Thursday, 31 July 2014

Methane hydrates in South Atlantic

First evidence of widespread active methane seepage in the Southern Ocean, off the sub-Antarctic island of South Georgia

Highlights

  • An extensive active seepage area was discovered north of South Georgia.
  • High input of organic matter leads to high rates of formation and emission of methane.
  • Gas emissions were restricted to glacially-formed fjords and cross-shelf troughs.
  • Seepage might be more common in polar and sub-polar regions than previously thought.

Abstract
An extensive submarine cold-seep area was discovered on the northern shelf of South Georgia during R/V Polarstern cruise ANT-XXIX/4 in spring 2013.

Hydroacoustic surveys documented the presence of 133 gas bubble emissions, which were restricted to glacially-formed fjords and troughs. Video-based sea floor observations confirmed the sea floor origin of the gas emissions and spatially related microbial mats.

Effective methane transport from these emissions into the hydrosphere was proven by relative enrichments of dissolved methane in near-bottom waters.
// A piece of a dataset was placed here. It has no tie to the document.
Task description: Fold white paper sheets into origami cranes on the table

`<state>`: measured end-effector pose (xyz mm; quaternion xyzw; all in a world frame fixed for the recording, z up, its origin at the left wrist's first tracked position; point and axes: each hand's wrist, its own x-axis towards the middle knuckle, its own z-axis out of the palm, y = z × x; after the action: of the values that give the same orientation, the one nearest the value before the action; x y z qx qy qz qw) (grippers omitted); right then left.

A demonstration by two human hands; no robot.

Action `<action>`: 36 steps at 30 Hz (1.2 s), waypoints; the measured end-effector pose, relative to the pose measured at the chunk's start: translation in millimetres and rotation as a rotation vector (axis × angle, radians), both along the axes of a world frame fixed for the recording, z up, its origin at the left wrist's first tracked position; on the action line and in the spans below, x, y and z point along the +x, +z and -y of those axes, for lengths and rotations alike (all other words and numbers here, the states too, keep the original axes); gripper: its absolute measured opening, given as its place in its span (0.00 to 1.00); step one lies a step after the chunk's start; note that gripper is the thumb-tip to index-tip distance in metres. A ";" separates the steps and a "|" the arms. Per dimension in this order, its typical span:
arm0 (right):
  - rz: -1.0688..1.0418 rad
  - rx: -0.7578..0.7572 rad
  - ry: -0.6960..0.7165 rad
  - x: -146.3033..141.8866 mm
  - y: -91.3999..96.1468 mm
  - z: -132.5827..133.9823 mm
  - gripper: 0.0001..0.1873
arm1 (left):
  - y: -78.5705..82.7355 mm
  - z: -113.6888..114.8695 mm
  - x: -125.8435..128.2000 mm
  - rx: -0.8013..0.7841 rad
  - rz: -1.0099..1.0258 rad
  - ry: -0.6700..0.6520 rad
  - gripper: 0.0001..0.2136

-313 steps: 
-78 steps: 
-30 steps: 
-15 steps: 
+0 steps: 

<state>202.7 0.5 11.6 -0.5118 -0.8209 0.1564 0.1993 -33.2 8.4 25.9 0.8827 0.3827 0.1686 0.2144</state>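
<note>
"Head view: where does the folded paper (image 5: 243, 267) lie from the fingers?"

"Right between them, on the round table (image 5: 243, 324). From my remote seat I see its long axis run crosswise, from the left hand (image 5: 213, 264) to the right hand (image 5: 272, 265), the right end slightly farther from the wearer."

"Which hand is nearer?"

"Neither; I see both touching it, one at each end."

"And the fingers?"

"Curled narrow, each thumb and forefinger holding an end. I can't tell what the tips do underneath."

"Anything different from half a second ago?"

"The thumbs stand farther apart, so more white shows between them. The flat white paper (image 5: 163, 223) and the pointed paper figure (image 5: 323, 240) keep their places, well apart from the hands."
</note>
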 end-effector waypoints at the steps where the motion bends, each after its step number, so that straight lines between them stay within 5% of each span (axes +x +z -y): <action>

Stable carbon isotopic signatures pointed to a predominant microbial methane formation, presumably based on high organic matter sedimentation in this region.

Although known from many continental margins in the world's oceans, this is the first report of an active area of methane seepage in the Southern Ocean.

Our finding of substantial methane emission related to a trough and fjord system, a topographical setting that exists commonly in glacially-affected areas, opens up the possibility that methane seepage is a more widespread phenomenon in polar and sub-polar regions than previously thought.